Exercise aim: Set the listing down again, exactly as it stands below.

Dataset section:

========================================================================

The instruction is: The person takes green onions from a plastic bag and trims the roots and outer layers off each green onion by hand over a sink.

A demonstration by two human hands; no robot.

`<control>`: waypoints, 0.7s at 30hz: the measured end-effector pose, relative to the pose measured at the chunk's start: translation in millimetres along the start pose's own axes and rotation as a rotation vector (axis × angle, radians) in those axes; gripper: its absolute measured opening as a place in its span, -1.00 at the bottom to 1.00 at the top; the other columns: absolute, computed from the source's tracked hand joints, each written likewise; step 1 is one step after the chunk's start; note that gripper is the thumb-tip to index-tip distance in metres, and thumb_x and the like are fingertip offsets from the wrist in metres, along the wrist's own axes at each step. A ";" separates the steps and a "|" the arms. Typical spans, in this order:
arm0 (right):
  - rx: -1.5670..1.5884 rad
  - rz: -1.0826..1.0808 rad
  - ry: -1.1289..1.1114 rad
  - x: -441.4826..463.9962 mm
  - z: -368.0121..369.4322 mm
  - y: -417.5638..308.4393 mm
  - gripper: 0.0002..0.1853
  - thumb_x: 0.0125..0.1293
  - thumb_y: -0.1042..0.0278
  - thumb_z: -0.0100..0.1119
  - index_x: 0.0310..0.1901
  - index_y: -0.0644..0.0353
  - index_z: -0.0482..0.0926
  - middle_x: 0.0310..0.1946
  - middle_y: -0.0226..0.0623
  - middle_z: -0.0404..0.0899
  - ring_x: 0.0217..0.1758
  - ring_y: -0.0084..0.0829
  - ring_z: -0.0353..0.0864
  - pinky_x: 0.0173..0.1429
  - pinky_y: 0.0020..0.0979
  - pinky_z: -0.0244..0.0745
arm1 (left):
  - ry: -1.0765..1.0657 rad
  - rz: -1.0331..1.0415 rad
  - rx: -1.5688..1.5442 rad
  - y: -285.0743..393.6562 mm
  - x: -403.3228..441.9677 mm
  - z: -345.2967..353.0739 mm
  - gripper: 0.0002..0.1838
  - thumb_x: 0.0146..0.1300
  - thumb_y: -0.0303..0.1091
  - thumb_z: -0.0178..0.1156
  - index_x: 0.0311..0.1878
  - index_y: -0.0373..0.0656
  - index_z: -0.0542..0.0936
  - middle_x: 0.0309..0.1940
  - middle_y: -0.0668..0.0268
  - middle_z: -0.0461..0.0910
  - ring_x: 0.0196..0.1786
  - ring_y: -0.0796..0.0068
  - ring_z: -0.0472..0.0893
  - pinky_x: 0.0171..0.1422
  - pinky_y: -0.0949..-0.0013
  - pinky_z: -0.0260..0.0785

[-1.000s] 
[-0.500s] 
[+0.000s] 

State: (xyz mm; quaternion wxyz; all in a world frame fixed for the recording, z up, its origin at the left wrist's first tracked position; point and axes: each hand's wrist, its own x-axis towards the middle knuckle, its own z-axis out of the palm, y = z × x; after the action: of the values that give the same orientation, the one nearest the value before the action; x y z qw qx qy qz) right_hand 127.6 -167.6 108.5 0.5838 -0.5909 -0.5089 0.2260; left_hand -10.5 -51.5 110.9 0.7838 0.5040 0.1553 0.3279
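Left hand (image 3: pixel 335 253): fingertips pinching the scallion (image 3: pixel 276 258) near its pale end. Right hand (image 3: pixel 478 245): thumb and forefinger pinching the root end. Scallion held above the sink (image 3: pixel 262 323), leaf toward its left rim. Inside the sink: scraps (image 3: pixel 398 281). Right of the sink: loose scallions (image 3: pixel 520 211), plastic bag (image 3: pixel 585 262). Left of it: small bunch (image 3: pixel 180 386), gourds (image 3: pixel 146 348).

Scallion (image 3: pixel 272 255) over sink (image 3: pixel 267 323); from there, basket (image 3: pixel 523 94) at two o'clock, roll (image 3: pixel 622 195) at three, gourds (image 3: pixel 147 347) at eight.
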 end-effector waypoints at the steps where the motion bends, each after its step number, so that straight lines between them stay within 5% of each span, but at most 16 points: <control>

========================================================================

Task answer:
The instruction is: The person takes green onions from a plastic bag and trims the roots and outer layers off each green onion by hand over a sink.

A demonstration by two human hands; no robot.

`<control>`: waypoints, 0.7s at 30hz: the measured end-effector pose, relative to the pose measured at the chunk's start: translation in millimetres along the start pose's own axes and rotation as a rotation vector (axis × angle, radians) in those axes; gripper: its absolute measured opening as a place in its span, -1.00 at the bottom to 1.00 at the top; the other columns: absolute, computed from the source's tracked hand joints, each written likewise; step 1 is one step after the chunk's start; note that gripper is the thumb-tip to index-tip distance in metres, and thumb_x and the like are fingertip offsets from the wrist in metres, along the wrist's own axes at each step. A ";" separates the steps and a "|" the arms. Typical spans, in this order:
arm0 (right):
  - rx: -1.5670..1.5884 rad
  - rz: -1.0826..1.0808 rad
  - ry: -1.1289..1.1114 rad
  - x: -441.4826..463.9962 mm
  - z: -368.0121..369.4322 mm
  - y: -417.5638..308.4393 mm
  - gripper: 0.0002..0.1853
  - thumb_x: 0.0125..0.1293
  - thumb_y: -0.1042..0.0278
  - thumb_z: -0.0100..0.1119
  - index_x: 0.0310..0.1901
  - index_y: -0.0644..0.0353
  - index_z: -0.0482..0.0926
  - middle_x: 0.0310..0.1946
  - middle_y: -0.0226..0.0623
  - middle_z: -0.0404..0.0899
  - ring_x: 0.0217..0.1758
  - ring_y: -0.0084..0.0829
  - ring_z: -0.0353..0.0864
  - pinky_x: 0.0173..0.1429
  - pinky_y: 0.0020..0.0979
  - pinky_z: -0.0244..0.0745
arm1 (left):
  - ry: -1.0765..1.0657 rad
  - rz: -1.0331..1.0415 rad
  - rx: -1.5688..1.5442 rad
  - y: -285.0743..393.6562 mm
  - x: -403.3228..441.9677 mm
  - z: -345.2967..353.0739 mm
  - gripper: 0.0002..0.1838
  - thumb_x: 0.0146..0.1300
  - thumb_y: -0.0303..0.1091
  - thumb_z: -0.0178..0.1156
  - index_x: 0.0311..0.1878
  - index_y: -0.0373..0.0656
  - index_z: -0.0542..0.0936
  - middle_x: 0.0309..0.1940
  - middle_y: -0.0668..0.0268
  - middle_z: -0.0461..0.0910
  - ring_x: 0.0196..0.1786
  - ring_y: -0.0796..0.0068
  - ring_z: -0.0472..0.0893
  - pinky_x: 0.0171..0.1422
  - pinky_y: -0.0949..-0.0013
  - pinky_z: -0.0260..0.0785

[-1.000s] 
[-0.500s] 
[+0.000s] 

State: (xyz mm; quaternion wxyz; all in a world frame fixed for the recording, z up, its origin at the left wrist's first tracked position; point and axes: each hand's wrist, its own x-axis towards the middle knuckle, its own z-axis out of the palm, y = z × x; after the action: of the values that give the same orientation, the one nearest the value before the action; x y z qw qx qy qz) right_hand 127.6 -167.6 108.5 0.5838 -0.5909 -0.5089 0.2260; left_hand -10.5 -51.5 110.9 0.7838 0.5040 0.1553 0.3279
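Left hand (image 3: pixel 335 253): fingertips pinching the scallion (image 3: pixel 276 258) near its pale end. Right hand (image 3: pixel 478 245): thumb and forefinger pinching the root end. Scallion held above the sink (image 3: pixel 262 323), leaf toward its left rim. Inside the sink: scraps (image 3: pixel 398 281). Right of the sink: loose scallions (image 3: pixel 520 211), plastic bag (image 3: pixel 585 262). Left of it: small bunch (image 3: pixel 180 386), gourds (image 3: pixel 146 348).

Scallion (image 3: pixel 272 255) over sink (image 3: pixel 267 323); from there, basket (image 3: pixel 523 94) at two o'clock, roll (image 3: pixel 622 195) at three, gourds (image 3: pixel 147 347) at eight.
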 end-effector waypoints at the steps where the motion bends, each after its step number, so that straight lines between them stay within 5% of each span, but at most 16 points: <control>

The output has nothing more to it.